I.M.Sechenov First Moscow State Medical University, Russia
Title: Antibodies with functionality as a new generation of translational tools to monitor, to pre-dict and to prevent demyelination
Biography: Sergey Suchkov
Abs against myelin basic protein/MBP endowing with proteolytic activity (Ab-proteases) are of great value to monitor demyelination to illustrate the evolution of multiple sclerosis (MS). Anti-MBPautoAbs from MS patients and mice with EAE exhibited specific proteolytic cleavage of MBP The activity of the MBP-targeted Ab-proteases markedly differs between: (i) MS patients and healthy controls; (ii) different clinical MS courses; (iii) EDSS scales of demyelination to correlate with the disability of MS patients to predict the transformation prior to changes of the clinical course.
The sequence-specificity of Ab-proteases demonstrates five sites of preferential proteolysis to be located within the immunodominant regions of MBP confirmed by the structural databanks.Two of them falling inside the sequence covering a 81-103 peptide and its 82-98 subsegment as well, with the highest encephalitogenic properties both to act as a specific inducer of EAE and to be attacked by the MBP-targeted Ab-proteases in MS patients with the most severe (progradient) clinical courses.

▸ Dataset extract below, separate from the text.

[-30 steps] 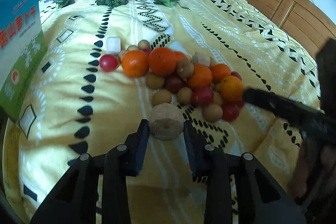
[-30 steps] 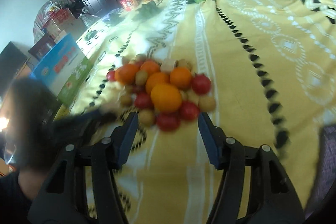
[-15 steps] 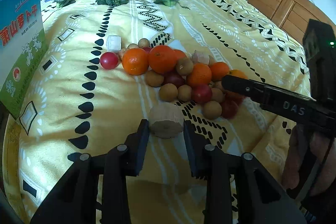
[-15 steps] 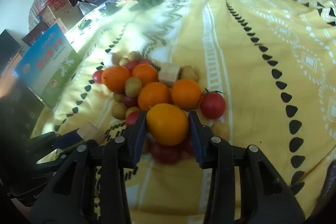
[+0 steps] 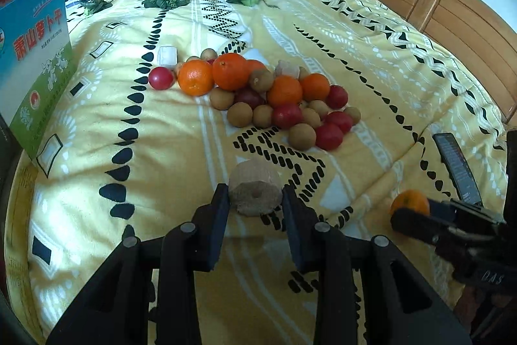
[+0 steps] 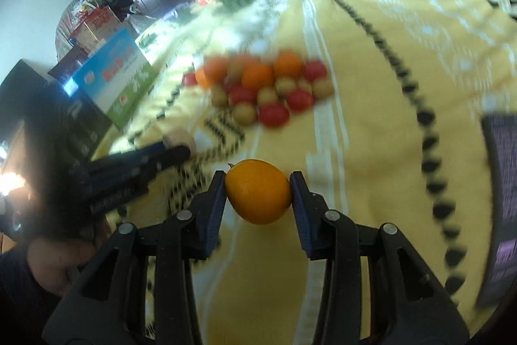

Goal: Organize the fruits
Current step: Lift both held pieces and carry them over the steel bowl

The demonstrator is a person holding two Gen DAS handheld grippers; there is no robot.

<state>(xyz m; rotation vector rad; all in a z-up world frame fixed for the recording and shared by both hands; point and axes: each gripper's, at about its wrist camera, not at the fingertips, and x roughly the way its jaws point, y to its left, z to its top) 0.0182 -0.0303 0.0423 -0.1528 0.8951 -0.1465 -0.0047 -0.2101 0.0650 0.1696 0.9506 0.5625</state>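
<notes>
left gripper (image 5: 255, 199): jaws narrow, clamped on a tan chunk (image 5: 255, 191) w/ a cut face, held above the blanket (image 5: 97, 118). chunk looks stiff, light, rough; the side grip should hold.

fruit pile (image 5: 265, 92): centre of blanket, oranges, red and brown fruits touching. round, prone to roll; take each across its widest part. red ones prob. soft-skinned; squeeze lightly.

right gripper (image 6: 258, 196): jaws pressed on both sides of an orange (image 6: 258, 196), clear of the pile, above blanket. orange is firm, smooth, moderately heavy; the grip sits at the equator, which is correct.
</notes>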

Sites localized within the frame of 43-68 and 146-170 peptide subsegments whilst being less immunogenic happened to be EAE inducers very rare but were shown to be attacked by Ab-proteases in MS patients with moderate (remission-type) clinical courses.
The activity of Ab-proteases was first registered at the subclinical stages 1-2 years prior to the clinical illness. About 24% of the direct MS-related relatives were seropositive for low-active Ab-proteases from which 38% of the seropositive relatives established were being monitored for 2 years whilst demonstrating a stable growth of the Ab-associated proteolytic activity. Registration in the evolution of highly immunogenic Ab-proteases to attack 81-103 and 82-98 sites pre-dominantly would illustrate either risks of transformation of subclinical stages into clinical ones, or risks of exacerbations to develop.
The activity of Ab-proteases in combination with the sequence-specificity would confirm a high subclinical and predictive (translational) value of the tools as applicable for personalized moni-toring protocols. And close association between the proteolytic sensitivity of MBP and post-translational modifications of the latter may represent one of the key regulatory mechanisms in the epitope generation.
Ab-proteases can be programmed and re-programmed to suit the needs of the body metabolism or could be designed for the development of principally new catalysts with no natural counter-parts. By changing sequence specificity of the Ab-mediated proteolysis one may reach reduction of a density of points of the negative proteolytic effects within the myelin sheath and minimizing scales of demyelination. And, autoAb-mediated proteolysis could thus be applied to isolate from Ig molecules the efficient catalytic domains directed against particular autoimmune epitopes pa-thogenically and clinically relevant (encephalitogenic epitopes).